*ACTION ITEM*: Output the material exactly, line by line.

*SUPPLIED MATERIAL*:
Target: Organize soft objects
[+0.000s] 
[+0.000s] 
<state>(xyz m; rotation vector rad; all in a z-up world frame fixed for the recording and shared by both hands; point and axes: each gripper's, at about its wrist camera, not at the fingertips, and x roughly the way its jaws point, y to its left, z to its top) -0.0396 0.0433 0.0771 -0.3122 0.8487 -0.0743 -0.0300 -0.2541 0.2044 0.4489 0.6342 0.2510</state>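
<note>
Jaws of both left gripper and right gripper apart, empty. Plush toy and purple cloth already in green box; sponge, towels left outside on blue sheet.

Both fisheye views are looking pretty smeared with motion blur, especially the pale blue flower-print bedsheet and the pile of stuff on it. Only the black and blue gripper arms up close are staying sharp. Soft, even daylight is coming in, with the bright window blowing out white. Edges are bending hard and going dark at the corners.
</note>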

*RESPONSE TO THIS TASK*:
Target: Organize soft objects
[+0.000s] 
[+0.000s] 
<state>(xyz m; rotation vector rad; all in a z-up world frame fixed for the recording and shared by both hands; point and axes: each gripper's, at about its wrist camera, not at the fingertips, and x roughly the way its jaws point, y to its left, z to its top) -0.0396 0.0433 0.0771 -0.3122 0.8487 -0.0743 -0.0300 -0.2541 0.2044 0.4489 0.6342 0.2510</state>
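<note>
Jaws of both left gripper and right gripper apart, empty. Plush toy and purple cloth already in green box; sponge, towels left outside on blue sheet.

Both fisheye views are looking pretty smeared with motion blur, especially the pale blue flower-print bedsheet and the pile of stuff on it. Only the black and blue gripper arms up close are staying sharp. Soft, even daylight is coming in, with the bright window blowing out white. Edges are bending hard and going dark at the corners.
</note>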

Nothing further is required of this output.